Não é incomum encontrar, em festas, a turma mais jovem sentada bebendo enquanto os pais, tios, avós, esbaldam-se (o verbo esbaldar é maravilhoso e uma pena ter caído em desuso) pelo meio do salão demonstrando grande habilidade em botar fora a malemolência e injetar adrenalina na capacidade de se divertir.
Quando eu era adolescente, nos anos dois mil, na Bahia desenvolveu-se uma música desgraçada com refrões repetindo frases inteligíveis sem o menor sentido. Era um pagode famigerado que os meus amigos idolatravam e infelizmente tocava por quase todos os bares, festas de aniversário, casamentos ou boates que íamos. Mas era apenas isso que conseguia agradá-los. Por muita sorte em algum momento a entidade do bom senso se manifestava no dono da festa que pedia ao DJ que tocasse algo que nós costumamos chamar de música dos anos 60, 70, 80.
Então acontecia assim: de um lado prostrava-se a comissão dos jovens limitados pelo medo de ser piegas (sem saber que transbordavam pieguice) e do outro lado a turba desenfreada de coroas dançarinos sem o menor medo de ser feliz.

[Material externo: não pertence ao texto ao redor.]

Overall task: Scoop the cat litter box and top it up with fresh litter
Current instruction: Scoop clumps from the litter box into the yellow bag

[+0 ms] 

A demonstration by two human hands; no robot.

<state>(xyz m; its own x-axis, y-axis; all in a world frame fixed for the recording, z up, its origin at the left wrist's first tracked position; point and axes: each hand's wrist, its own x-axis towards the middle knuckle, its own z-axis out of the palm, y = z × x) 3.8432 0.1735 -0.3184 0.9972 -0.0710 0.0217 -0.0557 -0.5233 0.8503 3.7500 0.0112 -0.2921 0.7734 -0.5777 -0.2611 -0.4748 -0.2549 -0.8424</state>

Enquanto os meninos, com cara de marido, seguravam a cintura da namorada e com a outra mão, um copo, posando de sou “homem já”, os que já passavam de meio século se atiravam na liberdade de dançar como se ninguém estivesse olhando, rodopiando suas parceiras que já usavam sapatos rasteiros, pois já conseguiam entender que conforto e paz valem muito mais que estar na moda.
O último show que fui, há 15 dias, começou com uma moça bem bonitinha, dessas de aparente vontade de parecer americana, e terminou com uma banda denominada Caras e Coroas. O nome é clichê, bem verdade, mas o repertório e a maneira como consegue levantar o público é fenomenal.

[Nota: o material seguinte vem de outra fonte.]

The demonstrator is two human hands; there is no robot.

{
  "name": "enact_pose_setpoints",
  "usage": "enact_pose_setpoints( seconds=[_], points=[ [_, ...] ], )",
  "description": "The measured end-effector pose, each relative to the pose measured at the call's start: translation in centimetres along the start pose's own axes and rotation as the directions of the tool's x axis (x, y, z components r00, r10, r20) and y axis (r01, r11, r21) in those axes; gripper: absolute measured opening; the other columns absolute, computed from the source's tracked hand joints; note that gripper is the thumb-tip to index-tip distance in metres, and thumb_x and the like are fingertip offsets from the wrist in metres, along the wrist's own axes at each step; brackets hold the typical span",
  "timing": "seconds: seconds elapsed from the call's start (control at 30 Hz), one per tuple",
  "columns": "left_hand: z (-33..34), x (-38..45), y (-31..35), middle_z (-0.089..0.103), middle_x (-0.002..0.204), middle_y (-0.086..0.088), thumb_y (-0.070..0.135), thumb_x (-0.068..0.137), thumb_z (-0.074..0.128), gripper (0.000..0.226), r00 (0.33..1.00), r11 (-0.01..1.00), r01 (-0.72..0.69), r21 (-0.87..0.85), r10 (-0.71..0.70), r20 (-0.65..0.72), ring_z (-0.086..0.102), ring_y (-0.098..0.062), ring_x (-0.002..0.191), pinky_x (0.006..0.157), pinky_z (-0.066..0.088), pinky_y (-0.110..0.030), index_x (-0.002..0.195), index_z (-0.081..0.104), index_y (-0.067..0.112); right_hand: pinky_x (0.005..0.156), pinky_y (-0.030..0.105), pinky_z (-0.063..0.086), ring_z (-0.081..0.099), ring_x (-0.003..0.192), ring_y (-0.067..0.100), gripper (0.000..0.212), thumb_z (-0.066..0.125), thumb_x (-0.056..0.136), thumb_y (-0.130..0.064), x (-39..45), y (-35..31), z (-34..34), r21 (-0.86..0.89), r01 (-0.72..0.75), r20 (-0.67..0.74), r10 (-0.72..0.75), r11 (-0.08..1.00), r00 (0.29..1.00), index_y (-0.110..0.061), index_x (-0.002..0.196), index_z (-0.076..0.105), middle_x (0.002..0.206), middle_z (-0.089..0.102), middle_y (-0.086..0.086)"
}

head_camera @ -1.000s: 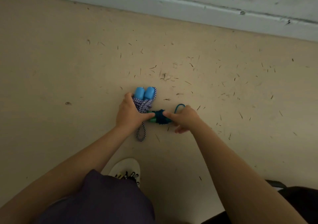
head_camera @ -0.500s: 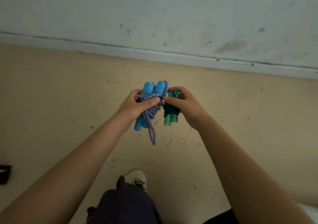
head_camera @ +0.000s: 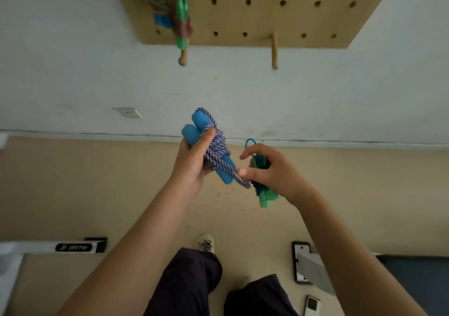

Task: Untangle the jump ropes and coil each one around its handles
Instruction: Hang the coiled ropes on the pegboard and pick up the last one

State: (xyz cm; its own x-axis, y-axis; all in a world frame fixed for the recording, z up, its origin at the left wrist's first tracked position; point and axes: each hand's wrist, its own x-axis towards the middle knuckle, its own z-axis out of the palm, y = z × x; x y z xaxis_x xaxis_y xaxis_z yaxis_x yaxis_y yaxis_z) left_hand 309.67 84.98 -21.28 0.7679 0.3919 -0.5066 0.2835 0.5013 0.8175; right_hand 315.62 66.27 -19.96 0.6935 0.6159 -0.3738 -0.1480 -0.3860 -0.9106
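Your left hand (head_camera: 194, 162) gripped the blue-handled jump rope (head_camera: 213, 153), fingers curled round its two foam handles with the thumb laid across the coils. That rope was blue-and-white braided cord wound tightly round the pair of light blue handles, which lay side by side and tilted, their far ends up and to the left; a short loose tail of cord trailed down to the right from the bundle. Your right hand (head_camera: 269, 170) held the green-handled jump rope (head_camera: 263, 187) in its curled fingers, while its thumb and forefinger pinched the loose tail of the braided cord just beside the near end of the blue handles. The green rope showed a dark ribbed section and translucent green handle ends sticking out below your palm, and a thin blue loop of cord stood up above your fingers. Both bundles were held in the air in front of you, above the beige floor (head_camera: 73, 194), the two hands close together and both forearms reaching forward from the near edge.

You held two ropes, one per hand. On the wall, a wooden pegboard (head_camera: 291, 12) carried two more bundled ropes (head_camera: 170, 12) on its left peg (head_camera: 182, 58), blurred; a second peg (head_camera: 274, 51) to the right was bare.
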Motion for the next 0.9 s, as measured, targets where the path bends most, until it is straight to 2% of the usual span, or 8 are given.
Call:
enact_pose_setpoints(
  seconds=[0.1, 0.17, 0.3, 0.4, 0.5, 0.67, 0.8, 0.9],
  points=[
    [3.4, -6.6, 6.6, 0.071, 0.102, -0.007, 0.033, 0.093, 0.067, 0.039, 0.998, 0.997, -0.053, -0.052, 0.054, 0.020, 0.072, -0.024, 0.088, 0.071, 0.058, -0.038, 0.123, 0.057, 0.012, 0.058, 0.030, 0.042, 0.046, 0.059, 0.013, 0.032, 0.087, 0.069, -0.037, -5.6, -7.1, -0.9, -0.138, 0.033, -0.017, -0.036, 0.990, 0.999, -0.027, 0.087, 0.062, 0.068, 0.056, 0.005],
    [5.1, -10.6, 10.3, 0.070, 0.104, -0.008, 0.028, 0.092, 0.069, 0.038, 0.995, 0.994, -0.100, -0.042, 0.101, 0.025, 0.072, -0.025, 0.090, 0.070, 0.058, -0.039, 0.123, 0.055, 0.011, 0.063, 0.041, 0.051, 0.054, 0.060, 0.026, 0.018, 0.080, 0.081, -0.026, -8.8, -11.4, -1.9, -0.117, 0.091, -0.072, -0.100, 0.989, 0.992, -0.020, 0.081, 0.063, 0.073, 0.062, 0.013],
    [6.7, -17.0, 15.6, 0.068, 0.108, -0.013, 0.031, 0.067, 0.087, 0.078, 0.982, 0.979, -0.190, 0.074, 0.188, 0.032, 0.072, -0.023, 0.090, 0.069, 0.059, -0.042, 0.129, 0.050, 0.002, 0.068, 0.042, 0.054, 0.064, 0.063, 0.028, 0.018, 0.071, 0.089, -0.017, -14.2, -18.8, -4.8, 0.109, 0.248, -0.163, -0.229, 0.963, 0.960, -0.005, 0.082, 0.060, 0.073, 0.062, 0.022],
    [7.2, -20.0, 17.5, 0.063, 0.127, -0.007, 0.047, 0.047, 0.088, 0.081, 0.953, 0.918, -0.300, 0.261, 0.298, 0.047, 0.067, -0.018, 0.105, 0.091, 0.056, -0.045, 0.118, 0.054, 0.029, 0.063, 0.029, 0.051, 0.062, 0.061, 0.026, 0.009, 0.067, 0.089, -0.006, -16.9, -23.0, -5.8, 0.230, 0.359, -0.137, -0.335, 0.904, 0.932, -0.007, 0.083, 0.060, 0.069, 0.063, 0.020],
    [7.7, -21.3, 18.3, 0.057, 0.138, 0.015, 0.049, 0.069, 0.081, 0.061, 0.900, 0.809, -0.433, 0.397, 0.366, 0.235, 0.052, -0.004, 0.128, 0.105, 0.043, -0.028, 0.124, 0.054, 0.044, 0.061, 0.029, 0.050, 0.062, 0.062, 0.027, 0.009, 0.068, 0.089, -0.006, -17.4, -24.9, -5.2, 0.178, 0.404, -0.090, -0.394, 0.897, 0.915, -0.002, 0.085, 0.062, 0.071, 0.060, 0.019],
    [7.9, -20.6, 18.6, 0.076, 0.078, 0.005, 0.022, 0.099, 0.058, 0.017, 0.890, 0.821, -0.420, 0.387, 0.290, 0.352, 0.072, -0.009, 0.079, 0.079, 0.053, -0.020, 0.115, 0.062, 0.015, 0.071, 0.040, 0.053, 0.062, 0.063, 0.025, 0.015, 0.075, 0.086, -0.015, -14.9, -24.1, -3.7, 0.072, 0.348, -0.075, -0.343, 0.935, 0.936, -0.003, 0.084, 0.066, 0.070, 0.065, 0.012],
    [6.6, -17.1, 18.2, 0.064, 0.065, -0.001, 0.029, 0.101, 0.054, 0.022, 0.925, 0.884, -0.286, 0.371, 0.153, 0.347, 0.061, -0.017, 0.063, 0.073, 0.058, -0.031, 0.102, 0.062, 0.008, 0.064, 0.033, 0.054, 0.063, 0.061, 0.025, 0.020, 0.076, 0.084, -0.015, -11.1, -23.4, -3.5, 0.012, 0.300, -0.093, -0.298, 0.954, 0.950, 0.001, 0.086, 0.064, 0.068, 0.064, 0.014],
    [5.7, -13.7, 18.7, 0.049, 0.055, 0.000, 0.045, 0.097, 0.054, 0.040, 0.933, 0.850, -0.223, 0.477, 0.044, 0.357, 0.046, -0.012, 0.050, 0.055, 0.048, -0.021, 0.078, 0.059, 0.010, 0.063, 0.033, 0.054, 0.064, 0.062, 0.026, 0.016, 0.077, 0.083, -0.014, -7.3, -23.4, -3.3, -0.001, 0.250, -0.121, -0.248, 0.968, 0.961, -0.003, 0.081, 0.065, 0.065, 0.064, 0.009]
  ],
)
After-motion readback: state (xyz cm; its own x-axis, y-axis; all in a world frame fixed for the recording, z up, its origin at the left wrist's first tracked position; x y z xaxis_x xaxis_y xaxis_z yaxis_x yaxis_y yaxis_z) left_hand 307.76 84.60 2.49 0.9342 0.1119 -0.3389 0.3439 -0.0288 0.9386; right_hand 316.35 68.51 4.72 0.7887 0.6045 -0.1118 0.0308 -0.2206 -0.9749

Sem surpresa da minha parte, a maioria dos jovens não quis esperar a última banda, provavelmente quando viram os velhinhos subindo ao palco.
É sintomático e merece estudo a música feita na atualidade não agradar o pessoal de mais idade, como também é sintomático que esse mesmo pessoal não se sinta representado pela música feita por e para os jovens. Vale mesmo um estudo, se já não há.
O fato é que, cantando em coro de olhos fechados e jogando seus corpos limitados pela idade e gravidade, mas completamente libertos do preconceito que impede as alegrias, o público rompeu a madrugada com nostalgia, olhares cúmplices e muita boa música.
Dentro do cenário de realização plena, satisfeito do suor que encharcava a roupa, parei por um momento, observei a cena e me lembrei de Nelson Rodrigues: Jovens, envelheçam rapidamente.